In general, these automation tools ensure the opening of fire on a target reconnoitred and spotted by the user. This system is equipped with a new generation automated guidance and fire control system (ASUNO), which ensures the opening of fire of an artillery battalion from a march within 3 minutes and from a prepared firing position – less than 1 minute.
The system meets the requirements for automation of artillery control and is used for the Msta-S and Msta-B artillery systems, as well as Tornado-G and Grad MLRS. 1V198 performs several combat missions like fire, anti-fire manoeuvres and target identification.

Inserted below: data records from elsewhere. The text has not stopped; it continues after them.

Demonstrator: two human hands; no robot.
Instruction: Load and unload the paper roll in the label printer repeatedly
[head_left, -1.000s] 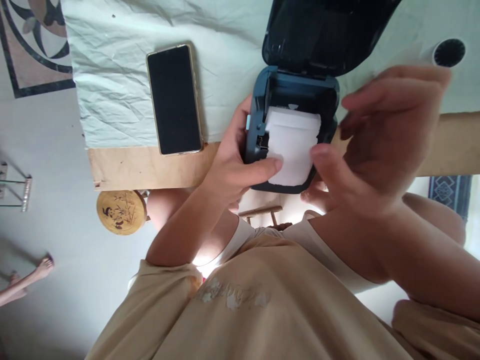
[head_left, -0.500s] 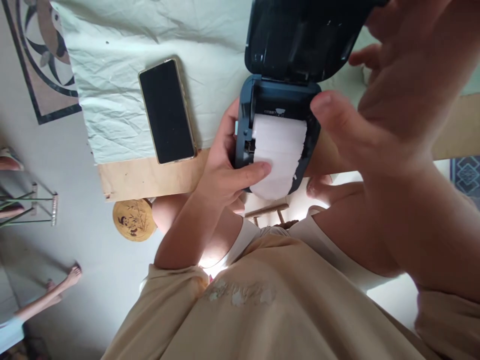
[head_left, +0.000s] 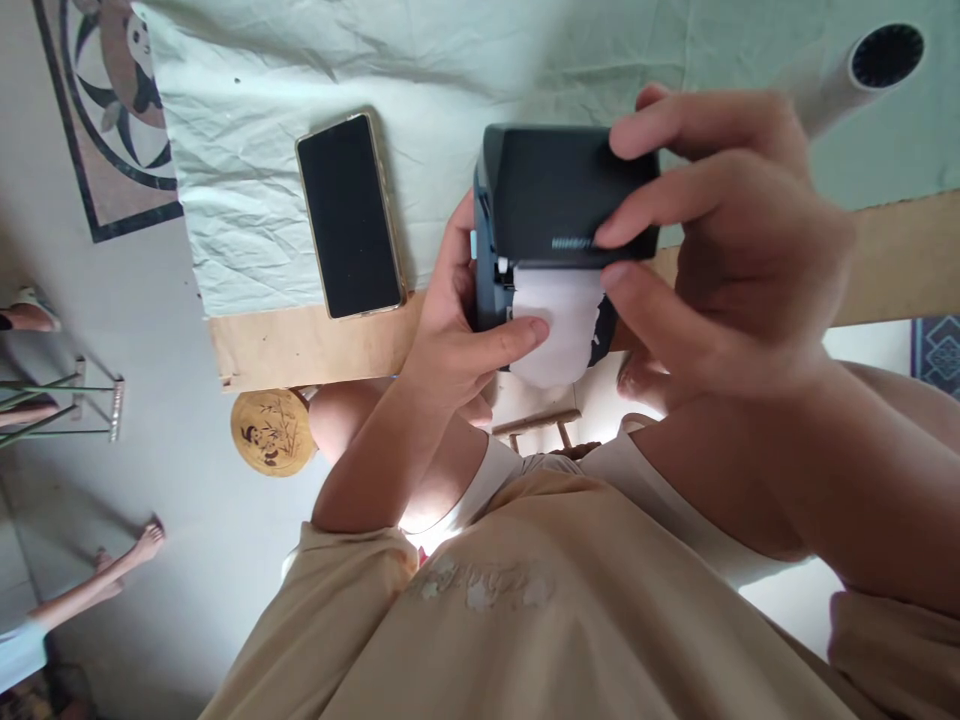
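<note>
A small dark label printer (head_left: 487, 290) is held over the table's front edge. Its black lid (head_left: 559, 195), with pale lettering near the lower edge, is swung down over the body, leaving a gap at the front. Out of that gap a white paper strip (head_left: 555, 335) hangs toward me; its right side is ragged. My left hand (head_left: 469, 335) grips the printer from the left, its thumb pressing on the paper. With fingers on top and thumb at the front edge, my right hand (head_left: 720, 240) holds the right side of the lid. The paper roll inside is hidden.
A smartphone (head_left: 351, 215) with a dark screen lies left on the pale green cloth (head_left: 247, 150). At the upper right is a white cylinder (head_left: 844, 95) with a dark round end. A round wooden stool (head_left: 271, 430) stands below the table. Another person's leg (head_left: 97, 580) shows at lower left.
The lid has swung from raised open to down over the printer, covering the roll. My right hand has moved onto the lid's front edge. My left hand keeps its hold.
</note>
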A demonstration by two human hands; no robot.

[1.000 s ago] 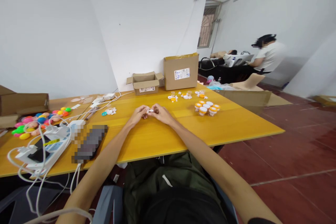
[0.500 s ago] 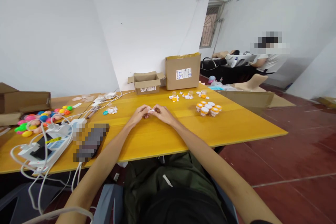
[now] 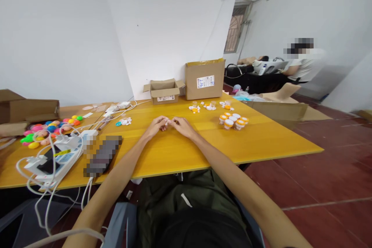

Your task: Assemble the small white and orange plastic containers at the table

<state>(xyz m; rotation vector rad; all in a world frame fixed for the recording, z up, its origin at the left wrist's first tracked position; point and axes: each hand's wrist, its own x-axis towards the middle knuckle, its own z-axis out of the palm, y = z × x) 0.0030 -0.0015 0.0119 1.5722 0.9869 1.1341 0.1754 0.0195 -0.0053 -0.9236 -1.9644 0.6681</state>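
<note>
Fingertips of left hand (image 3: pixel 156 126) and right hand (image 3: pixel 181 126) pinched on small white piece (image 3: pixel 167 123) between them. Beneath, yellow table (image 3: pixel 261 139); beyond, white wall (image 3: pixel 162 23).

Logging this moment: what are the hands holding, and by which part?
Both the left hand and right hand pinch a small pale piece between their fingertips; which part is gripped cannot be told.
</note>
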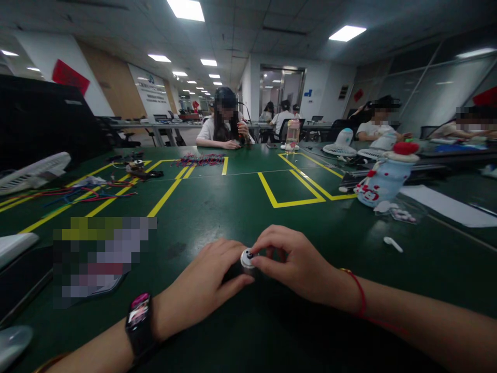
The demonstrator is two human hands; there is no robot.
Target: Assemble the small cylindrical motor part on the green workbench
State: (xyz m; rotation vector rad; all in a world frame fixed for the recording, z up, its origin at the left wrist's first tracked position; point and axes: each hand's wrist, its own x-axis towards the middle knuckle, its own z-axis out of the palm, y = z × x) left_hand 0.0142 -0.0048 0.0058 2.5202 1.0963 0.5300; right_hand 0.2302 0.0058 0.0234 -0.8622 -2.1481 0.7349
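Silver cylinder (247, 263), long axis vertical, dark tip (249, 255) up; left hand (215, 269) grips side; right hand (289, 259) pinches tip.

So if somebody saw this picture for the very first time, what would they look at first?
Probably the two hands at the front middle, the left hand and the right hand, with their fingers at a small silver cylinder between them. Next might be the pale blue bottle with its bright red top, standing on the right. The yellow lines farther back on the dark green table stand out too.
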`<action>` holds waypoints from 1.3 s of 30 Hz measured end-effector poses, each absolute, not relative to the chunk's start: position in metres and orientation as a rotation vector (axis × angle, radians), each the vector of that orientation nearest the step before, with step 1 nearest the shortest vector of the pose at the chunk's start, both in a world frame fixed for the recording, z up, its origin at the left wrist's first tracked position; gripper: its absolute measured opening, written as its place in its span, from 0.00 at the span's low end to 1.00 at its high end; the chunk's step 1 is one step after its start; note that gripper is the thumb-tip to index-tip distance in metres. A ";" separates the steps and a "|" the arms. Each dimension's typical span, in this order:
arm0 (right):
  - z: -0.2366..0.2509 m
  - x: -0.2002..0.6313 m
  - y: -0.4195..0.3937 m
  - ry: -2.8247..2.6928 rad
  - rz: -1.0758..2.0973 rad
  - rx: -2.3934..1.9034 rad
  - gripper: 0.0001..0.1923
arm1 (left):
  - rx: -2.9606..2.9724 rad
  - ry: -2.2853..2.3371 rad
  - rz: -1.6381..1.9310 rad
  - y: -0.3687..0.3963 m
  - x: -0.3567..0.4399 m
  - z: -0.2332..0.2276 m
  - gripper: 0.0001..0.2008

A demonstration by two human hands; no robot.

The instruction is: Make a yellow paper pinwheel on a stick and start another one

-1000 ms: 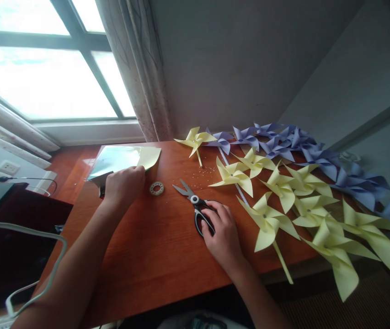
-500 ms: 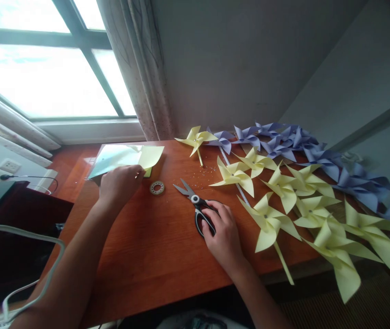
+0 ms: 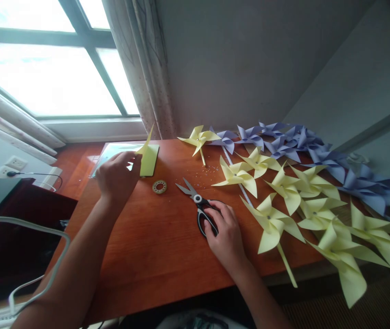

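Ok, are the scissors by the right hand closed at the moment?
No, the scissors have their blades spread apart in a V, with the right hand at their handles.

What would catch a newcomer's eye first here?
Probably the yellow pinwheels spread over the right of the table, with purple pinwheels mostly behind them. Next, the open scissors mid-table, the right hand on their handles, and the yellow paper held by the left hand at far left.
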State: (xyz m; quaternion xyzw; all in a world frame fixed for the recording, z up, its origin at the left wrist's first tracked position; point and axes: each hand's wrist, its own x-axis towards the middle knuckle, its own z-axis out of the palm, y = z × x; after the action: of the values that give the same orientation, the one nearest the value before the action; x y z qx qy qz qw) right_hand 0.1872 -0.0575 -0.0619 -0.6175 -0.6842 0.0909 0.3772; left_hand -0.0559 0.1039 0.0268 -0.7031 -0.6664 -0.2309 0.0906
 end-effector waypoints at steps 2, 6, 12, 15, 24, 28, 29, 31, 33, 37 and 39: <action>-0.062 0.187 -0.057 -1.747 0.231 -1.580 0.14 | -2.083 -1.953 -0.761 0.102 -0.056 0.028 0.18; -0.062 0.187 -0.057 -1.743 0.239 -1.583 0.13 | -2.048 -1.783 -1.019 0.103 -0.058 0.026 0.14; -0.064 0.187 -0.058 -1.745 0.247 -1.588 0.13 | -2.015 -1.633 -1.155 0.110 -0.065 0.020 0.11; -0.065 0.187 -0.058 -1.760 0.225 -1.587 0.13 | -2.033 -1.537 -1.211 0.107 -0.064 0.025 0.10; -0.069 0.186 -0.052 -1.795 0.140 -1.604 0.14 | -2.318 -1.106 -1.426 0.026 -0.056 0.037 0.12; -0.069 0.189 -0.048 -1.773 0.114 -1.647 0.14 | -2.620 -1.038 -1.224 -0.026 -0.063 0.011 0.18; -0.069 0.190 -0.047 -1.768 0.116 -1.655 0.15 | -2.690 -1.027 -1.139 -0.039 -0.064 0.004 0.18; -0.069 0.192 -0.047 -1.769 0.128 -1.658 0.16 | -2.762 -1.035 -1.078 -0.061 -0.066 -0.009 0.16; -0.069 0.192 -0.047 -1.768 0.130 -1.652 0.16 | -2.855 -1.131 -1.056 -0.079 -0.066 -0.019 0.12; -0.070 0.191 -0.048 -1.771 0.106 -1.654 0.15 | -2.973 -1.272 -1.080 -0.098 -0.062 -0.030 0.10; -0.069 0.190 -0.048 -1.767 0.097 -1.648 0.15 | -2.967 -1.339 -1.078 -0.099 -0.059 -0.032 0.08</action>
State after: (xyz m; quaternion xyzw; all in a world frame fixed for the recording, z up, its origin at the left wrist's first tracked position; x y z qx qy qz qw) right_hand 0.1903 -0.0478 -0.0693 -0.6374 -0.6834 0.0375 0.3539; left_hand -0.0591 -0.0993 -0.0319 -0.8564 -0.3865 -0.3110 -0.1433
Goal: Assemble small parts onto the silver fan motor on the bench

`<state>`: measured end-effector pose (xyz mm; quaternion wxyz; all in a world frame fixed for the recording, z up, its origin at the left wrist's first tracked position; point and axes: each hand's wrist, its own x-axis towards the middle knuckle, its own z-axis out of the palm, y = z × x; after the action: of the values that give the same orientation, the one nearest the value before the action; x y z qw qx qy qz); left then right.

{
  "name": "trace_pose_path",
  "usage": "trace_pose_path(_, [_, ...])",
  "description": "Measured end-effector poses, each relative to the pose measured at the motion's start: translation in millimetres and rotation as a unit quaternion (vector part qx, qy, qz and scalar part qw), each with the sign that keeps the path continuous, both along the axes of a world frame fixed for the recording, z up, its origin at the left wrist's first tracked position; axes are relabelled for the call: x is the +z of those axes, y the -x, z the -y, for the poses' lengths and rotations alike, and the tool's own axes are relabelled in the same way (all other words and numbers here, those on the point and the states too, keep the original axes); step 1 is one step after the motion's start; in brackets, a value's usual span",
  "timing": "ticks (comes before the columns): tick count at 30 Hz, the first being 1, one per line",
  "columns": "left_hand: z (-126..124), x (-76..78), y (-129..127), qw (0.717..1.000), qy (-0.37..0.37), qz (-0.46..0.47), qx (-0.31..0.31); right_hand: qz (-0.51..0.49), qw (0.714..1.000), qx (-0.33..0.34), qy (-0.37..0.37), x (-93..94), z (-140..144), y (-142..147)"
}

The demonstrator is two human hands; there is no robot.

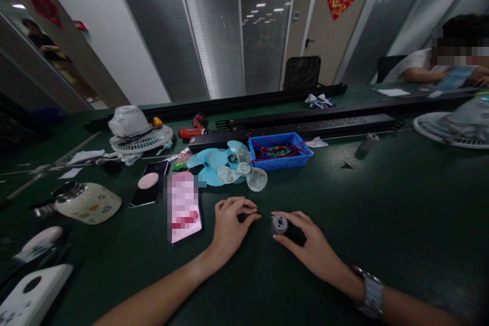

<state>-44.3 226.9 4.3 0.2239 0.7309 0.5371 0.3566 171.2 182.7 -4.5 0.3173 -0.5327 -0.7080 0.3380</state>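
Observation:
My right hand (311,247) grips a small grey metal cylinder (280,224) between thumb and fingers. The cylinder's round top faces up and shows a dark hole in the middle with smaller holes around it. Just left of it, my left hand (231,224) has its fingers curled, with thumb and fingertips close together but slightly apart; nothing shows between them. Beyond my hands lie a light-blue fan blade (210,163) and a translucent fan blade (255,178), overlapping. A phone with a pink screen (185,209) lies left of my left hand.
A blue bin (280,160) holds wires and circuit boards. Behind stand a red drill (193,130) and long black rails (305,125). A cream flask (89,204) lies at left; white fan parts (132,130) are beyond. Another grey cylinder (369,145) stands at right; a person sits beyond.

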Motion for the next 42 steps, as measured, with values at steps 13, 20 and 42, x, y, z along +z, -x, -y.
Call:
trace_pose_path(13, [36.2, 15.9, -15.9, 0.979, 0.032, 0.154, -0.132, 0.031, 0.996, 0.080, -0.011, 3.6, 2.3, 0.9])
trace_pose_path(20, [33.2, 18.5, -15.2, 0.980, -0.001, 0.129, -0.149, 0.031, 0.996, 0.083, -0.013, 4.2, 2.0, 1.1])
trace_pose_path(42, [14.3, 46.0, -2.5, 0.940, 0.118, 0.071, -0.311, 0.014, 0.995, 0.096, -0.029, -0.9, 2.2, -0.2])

Moreover, it performs this consistently from two or more firing positions with an accuracy of up to 10 meters.
According to the institute, preparing for firing and developing new algorithms for problem solving increases fire accuracy by 25-30%, and guided projectiles of a new generation destroy enemy targets and objects with a probability of 0.98 – 0.99.
The system includes command and observation vehicles 1V1003 based on BTR-80 and command and staff vehicles 1V1004 based on Ural vehicles. The equipment provides full automation of fire control for up to four artillery batteries of various types.
Malva Self-Propelled Howitzer
The trials of Russia’s new self-propelled howitzer Malva, which is armed with 152-mm ammunition, are anticipated to be completed by the end of this year, according to the developers.
The new truck-mounted artillery system was created by the Russian Uralvagonzavod corporation’s Burevestnik Central Research Institute. The artillery unit is wheeled, and the maximum firing range of the Malva self-propelled howitzer, according to the developers, should be 24.5 kilometres (15 miles).